Work instructions: From the entries that follow, copy exactly the lines beginning at the line holding "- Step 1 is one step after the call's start" and continuing through the line holding "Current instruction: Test".

Information provided:
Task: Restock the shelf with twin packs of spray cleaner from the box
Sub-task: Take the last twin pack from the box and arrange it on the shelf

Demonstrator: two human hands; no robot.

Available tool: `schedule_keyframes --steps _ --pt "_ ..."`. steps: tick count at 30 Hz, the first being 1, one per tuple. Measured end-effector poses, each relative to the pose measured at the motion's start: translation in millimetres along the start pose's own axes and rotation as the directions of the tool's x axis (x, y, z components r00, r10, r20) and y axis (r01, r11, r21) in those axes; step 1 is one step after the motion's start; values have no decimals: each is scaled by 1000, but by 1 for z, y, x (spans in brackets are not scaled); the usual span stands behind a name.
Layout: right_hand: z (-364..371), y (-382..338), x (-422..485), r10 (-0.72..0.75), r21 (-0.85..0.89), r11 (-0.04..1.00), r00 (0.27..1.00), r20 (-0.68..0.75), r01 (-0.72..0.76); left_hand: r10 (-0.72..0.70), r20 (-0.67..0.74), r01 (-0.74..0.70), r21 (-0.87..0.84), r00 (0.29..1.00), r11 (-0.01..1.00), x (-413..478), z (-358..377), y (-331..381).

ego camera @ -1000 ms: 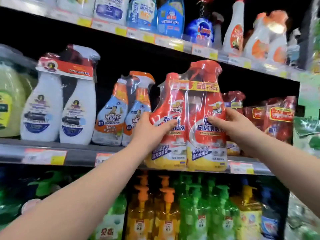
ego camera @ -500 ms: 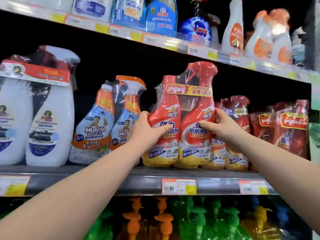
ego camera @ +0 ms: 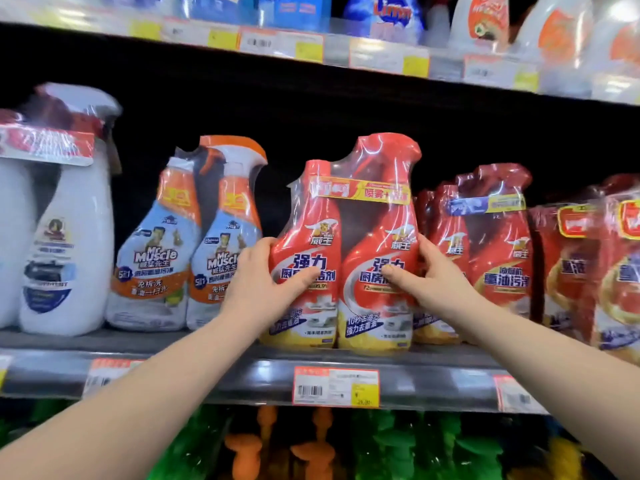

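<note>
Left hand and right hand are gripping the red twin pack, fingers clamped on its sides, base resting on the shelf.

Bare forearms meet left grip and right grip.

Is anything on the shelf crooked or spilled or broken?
Nothing looks spilled or broken. The red twin pack, gripped by the left hand and right hand, stands upright, only nearer the shelf edge than the Mr Muscle pack beside it.
</note>
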State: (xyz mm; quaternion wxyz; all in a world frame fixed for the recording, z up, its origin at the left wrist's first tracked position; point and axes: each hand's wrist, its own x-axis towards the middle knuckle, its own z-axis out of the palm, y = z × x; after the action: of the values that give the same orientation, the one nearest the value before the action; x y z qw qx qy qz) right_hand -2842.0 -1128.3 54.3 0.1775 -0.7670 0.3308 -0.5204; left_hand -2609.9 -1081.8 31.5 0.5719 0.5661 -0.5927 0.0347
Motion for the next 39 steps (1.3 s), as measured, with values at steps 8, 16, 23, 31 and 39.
schedule_keyframes --steps 8,16,23,31,39 --pt "16 33 -19 22 -102 995 996 91 -12 18 -6 -18 -10 1000 1000 -12 7 -7" --pt "14 27 -17 26 -94 995 992 125 -14 -27 5 27 -60 1000 998 -9 11 -10" --pt "12 25 -25 9 -69 998 992 125 0 -36 -51 34 -51 998 998 -22 12 6" --pt "-27 11 -5 -4 -300 953 993 120 40 221 -163 -158 333 962 930 -18 29 68" --pt "-120 18 38 -192 -525 851 922 -335 -14 382 -58 -307 488 922 817 18 69 139"
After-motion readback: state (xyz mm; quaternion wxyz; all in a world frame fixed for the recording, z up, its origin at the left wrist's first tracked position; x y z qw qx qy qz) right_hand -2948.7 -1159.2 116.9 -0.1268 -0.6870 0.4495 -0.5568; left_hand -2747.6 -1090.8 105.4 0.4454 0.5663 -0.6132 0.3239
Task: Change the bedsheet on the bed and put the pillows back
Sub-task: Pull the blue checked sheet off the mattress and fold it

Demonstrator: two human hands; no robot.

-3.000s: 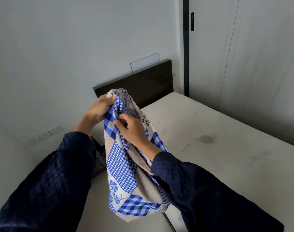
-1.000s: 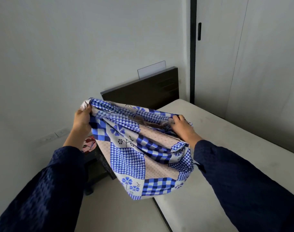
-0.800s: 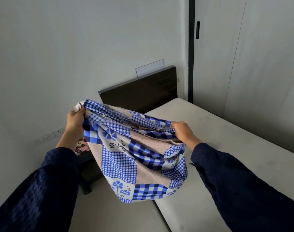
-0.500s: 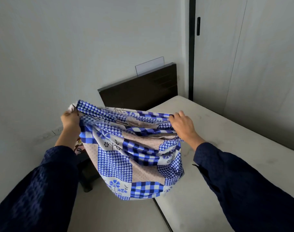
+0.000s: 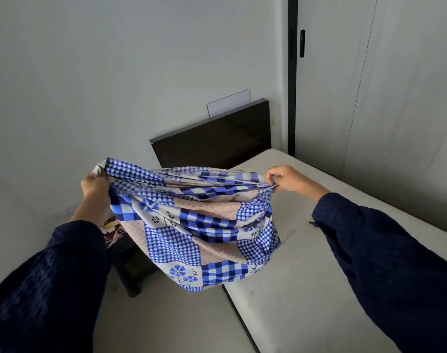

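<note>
Since the mattress is bare, step in hand: opening out the fresh sheet, I'd say. The old one looks to be off already, and there are no pillows anywhere in shot.
Left hand (image 5: 95, 187): fingers curled round one bunched end of the blue checked-and-floral bedsheet (image 5: 192, 225), held up just left of the bed.
Right hand (image 5: 288, 178): pinching the other end of the same top edge between thumb and fingers, out over the mattress corner.
Where the sheet is: strung between the two hands in mid-air, with the rest sagging in a layered bundle. Its bottom hangs by the near mattress edge; can't tell if it touches.
Next move, my guess: find the actual corners, give it a proper flick open, then throw it across toward the headboard. It's pretty bunched, so a hem could be trapped in the folds.
Mattress (image 5: 319, 289): off-white, uncovered, a few faint marks, runs off to the right.
Floor (image 5: 153, 322): pale strip between bed and wall.
Little dark table (image 5: 133, 271): low, by the head of the bed, partly behind the sheet. There's some reddish patterned cloth (image 5: 111, 229) on it, mostly hidden.
Headboard (image 5: 217, 143): dark wood, with a clear panel (image 5: 228, 101) poking up behind it.
Wall (image 5: 115, 72): plain grey-white.
Far right: pale sliding door (image 5: 395, 98) with a black frame and a slim dark handle (image 5: 302, 43).
</note>
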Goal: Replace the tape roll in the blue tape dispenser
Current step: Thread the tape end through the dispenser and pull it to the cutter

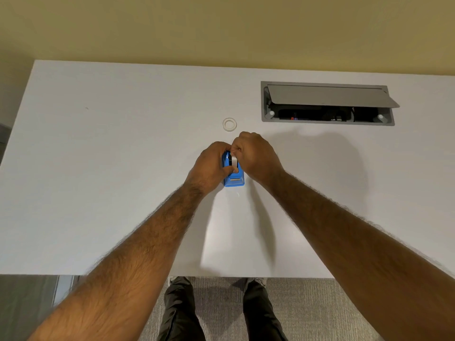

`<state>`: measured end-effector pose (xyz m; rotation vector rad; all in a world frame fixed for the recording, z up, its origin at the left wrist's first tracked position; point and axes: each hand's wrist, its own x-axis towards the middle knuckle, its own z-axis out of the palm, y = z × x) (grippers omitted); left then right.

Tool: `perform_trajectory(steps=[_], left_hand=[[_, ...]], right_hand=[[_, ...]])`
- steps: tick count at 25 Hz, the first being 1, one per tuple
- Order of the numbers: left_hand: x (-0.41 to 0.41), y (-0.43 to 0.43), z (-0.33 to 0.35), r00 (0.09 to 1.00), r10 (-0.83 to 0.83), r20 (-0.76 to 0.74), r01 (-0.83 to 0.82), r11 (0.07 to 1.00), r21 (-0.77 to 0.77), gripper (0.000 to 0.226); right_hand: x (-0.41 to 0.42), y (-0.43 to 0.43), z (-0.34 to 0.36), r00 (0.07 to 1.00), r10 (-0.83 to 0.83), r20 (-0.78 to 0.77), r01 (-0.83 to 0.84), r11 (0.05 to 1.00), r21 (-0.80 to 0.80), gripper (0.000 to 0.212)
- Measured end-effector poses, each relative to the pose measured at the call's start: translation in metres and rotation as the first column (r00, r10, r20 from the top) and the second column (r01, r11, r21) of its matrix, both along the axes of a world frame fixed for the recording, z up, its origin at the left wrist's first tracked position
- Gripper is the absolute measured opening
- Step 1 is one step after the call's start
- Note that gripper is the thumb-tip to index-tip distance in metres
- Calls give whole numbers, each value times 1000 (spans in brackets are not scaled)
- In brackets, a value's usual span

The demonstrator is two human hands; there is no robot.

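Observation:
The blue tape dispenser (234, 179) stands on the white desk (98, 168) near its middle, cutter end toward me. My left hand (211, 166) is wrapped around the dispenser's left side. My right hand (256, 156) is closed over the top right, its fingertips pinching a white tape roll (234, 160) that sits in the dispenser's slot; most of the roll is hidden by my fingers. A second, clear tape ring (229, 124) lies flat on the desk just beyond my hands, untouched.
A grey cable box (327, 103) with its lid propped up is set into the desk at the back right. The desk's near edge runs above my legs and the carpet. A yellow wall stands behind the desk.

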<state>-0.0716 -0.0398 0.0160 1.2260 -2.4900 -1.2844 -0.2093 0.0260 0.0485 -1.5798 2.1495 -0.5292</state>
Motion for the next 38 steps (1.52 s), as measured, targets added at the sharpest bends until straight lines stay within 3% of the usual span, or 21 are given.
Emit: perform_trajectory(steps=[5, 10, 15, 21, 24, 27, 32, 38], left_hand=[[0, 1, 0, 1000, -12, -13, 12, 1000, -28, 45], [1, 0, 2, 1000, -10, -20, 10, 1000, -11, 49], [1, 0, 3, 1000, -17, -13, 17, 1000, -18, 49], [0, -1, 1, 1000, -11, 3, 11, 1000, -10, 48], [0, -1, -1, 1000, -11, -1, 11, 1000, -14, 47], [1, -1, -3, 1000, -19, -9, 19, 1000, -21, 46], [2, -1, -4, 999, -23, -33, 22, 999, -30, 48], [2, -3, -5, 999, -34, -29, 33, 999, -40, 47]], right_hand=[[5, 1, 0, 999, 13, -41, -13, 1000, -12, 14], [-5, -2, -1, 995, -32, 96, 30, 999, 30, 21], [-13, -1, 4, 992, 13, 123, -22, 997, 73, 21], [-5, -5, 10, 973, 152, -172, -140, 987, 80, 17], [-2, -5, 11, 966, 155, -208, -140, 986, 86, 13], [0, -3, 10, 981, 116, -158, -109, 993, 51, 11], [-6, -5, 2, 998, 20, 54, -22, 999, 44, 21], [-14, -4, 6, 996, 77, 34, -80, 992, 101, 21]])
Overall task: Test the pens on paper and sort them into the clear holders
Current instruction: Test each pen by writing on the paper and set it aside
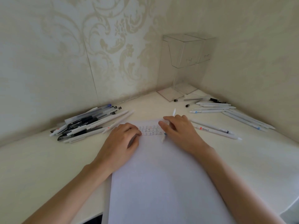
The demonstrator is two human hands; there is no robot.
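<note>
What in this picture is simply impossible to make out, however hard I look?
Head view only.
- Left end of the written rows: covered by the left hand.
- Middle of the white pen: hidden inside the right hand.
- Labels on the pens at right: print too small.
- Near edge of the paper: cut off at the frame's bottom.

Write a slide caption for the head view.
Right hand holds a white pen at the marked paper, left hand rests on it, clear holders behind.
</note>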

Task answer:
- Step 1 is one step after the call's start
- Note that gripper is the thumb-tip to index-tip distance in metres
- Calls give whole numbers, each value times 1000 (spans in brackets are not scaled)
- In brackets, a value's usual span

The demonstrator is two human hands; there is no robot.

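Observation:
The blue tape dispenser (234, 179) stands on the white desk (98, 168) near its middle, cutter end toward me. My left hand (211, 166) is wrapped around the dispenser's left side. My right hand (256, 156) is closed over the top right, its fingertips pinching a white tape roll (234, 160) that sits in the dispenser's slot; most of the roll is hidden by my fingers. A second, clear tape ring (229, 124) lies flat on the desk just beyond my hands, untouched.
A grey cable box (327, 103) with its lid propped up is set into the desk at the back right. The desk's near edge runs above my legs and the carpet. A yellow wall stands behind the desk.
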
<state>-0.0716 -0.0398 0.0160 1.2260 -2.4900 -1.2844 -0.2093 0.0260 0.0485 -1.5798 2.1495 -0.5292</state>
Motion for the next 38 steps (1.52 s), as measured, targets added at the sharpest bends until straight lines stay within 3% of the usual span, or 21 are given.
Emit: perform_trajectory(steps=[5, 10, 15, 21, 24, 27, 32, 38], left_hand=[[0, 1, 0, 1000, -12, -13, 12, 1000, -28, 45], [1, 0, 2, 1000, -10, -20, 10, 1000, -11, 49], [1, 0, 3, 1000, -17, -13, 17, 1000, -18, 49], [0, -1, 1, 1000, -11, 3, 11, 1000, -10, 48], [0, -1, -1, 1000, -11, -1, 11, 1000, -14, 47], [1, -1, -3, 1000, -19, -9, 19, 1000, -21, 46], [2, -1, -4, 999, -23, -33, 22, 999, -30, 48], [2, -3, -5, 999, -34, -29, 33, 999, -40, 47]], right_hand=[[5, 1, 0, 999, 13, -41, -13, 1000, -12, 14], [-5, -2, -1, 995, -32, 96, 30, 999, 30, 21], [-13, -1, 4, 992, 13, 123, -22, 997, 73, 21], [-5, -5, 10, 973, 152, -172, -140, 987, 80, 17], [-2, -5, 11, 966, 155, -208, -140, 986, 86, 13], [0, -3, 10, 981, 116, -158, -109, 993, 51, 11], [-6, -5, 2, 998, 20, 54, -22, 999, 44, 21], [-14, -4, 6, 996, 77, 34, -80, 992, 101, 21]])
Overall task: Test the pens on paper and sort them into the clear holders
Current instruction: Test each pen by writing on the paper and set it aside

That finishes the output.